Action item: Your output should be the full listing, unchanged.
Collected material Block Start
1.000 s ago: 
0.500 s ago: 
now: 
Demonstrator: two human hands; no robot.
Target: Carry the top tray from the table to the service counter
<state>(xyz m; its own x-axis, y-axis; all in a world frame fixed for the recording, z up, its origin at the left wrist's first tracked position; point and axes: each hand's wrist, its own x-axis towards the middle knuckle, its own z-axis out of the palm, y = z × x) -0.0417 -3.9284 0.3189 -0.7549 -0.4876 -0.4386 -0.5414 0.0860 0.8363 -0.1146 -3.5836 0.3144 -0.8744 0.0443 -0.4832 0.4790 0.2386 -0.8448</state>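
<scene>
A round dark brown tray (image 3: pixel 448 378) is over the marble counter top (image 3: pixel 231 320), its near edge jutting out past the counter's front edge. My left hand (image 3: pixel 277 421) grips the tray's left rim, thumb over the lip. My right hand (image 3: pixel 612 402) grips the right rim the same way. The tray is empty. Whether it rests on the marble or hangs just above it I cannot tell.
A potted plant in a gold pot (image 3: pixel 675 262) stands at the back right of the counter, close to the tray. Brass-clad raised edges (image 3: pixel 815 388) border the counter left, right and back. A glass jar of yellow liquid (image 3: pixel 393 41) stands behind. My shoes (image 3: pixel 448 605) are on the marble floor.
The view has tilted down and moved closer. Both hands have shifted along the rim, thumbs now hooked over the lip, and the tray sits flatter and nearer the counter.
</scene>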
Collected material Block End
Response to the task:
1.000 s ago: 
0.500 s ago: 
now: 
Demonstrator: two human hands; no robot.
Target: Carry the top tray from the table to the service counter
<state>(xyz m; its own x-axis, y-axis; all in a world frame fixed for the recording, z up, its origin at the left wrist's first tracked position; point and axes: each hand's wrist, its own x-axis towards the middle knuckle, its own z-axis out of the palm, y = z × x) -0.0417 -3.9284 0.3189 -0.7549 -0.4876 -0.4386 -0.5414 0.0860 0.8363 -0.1146 -3.5836 0.3144 -0.8744 0.0443 -0.4832 0.4790 0.2386 -0.8448</state>
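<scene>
A round dark brown tray (image 3: pixel 448 378) is over the marble counter top (image 3: pixel 231 320), its near edge jutting out past the counter's front edge. My left hand (image 3: pixel 277 421) grips the tray's left rim, thumb over the lip. My right hand (image 3: pixel 612 402) grips the right rim the same way. The tray is empty. Whether it rests on the marble or hangs just above it I cannot tell.
A potted plant in a gold pot (image 3: pixel 675 262) stands at the back right of the counter, close to the tray. Brass-clad raised edges (image 3: pixel 815 388) border the counter left, right and back. A glass jar of yellow liquid (image 3: pixel 393 41) stands behind. My shoes (image 3: pixel 448 605) are on the marble floor.
The view has tilted down and moved closer. Both hands have shifted along the rim, thumbs now hooked over the lip, and the tray sits flatter and nearer the counter.
</scene>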

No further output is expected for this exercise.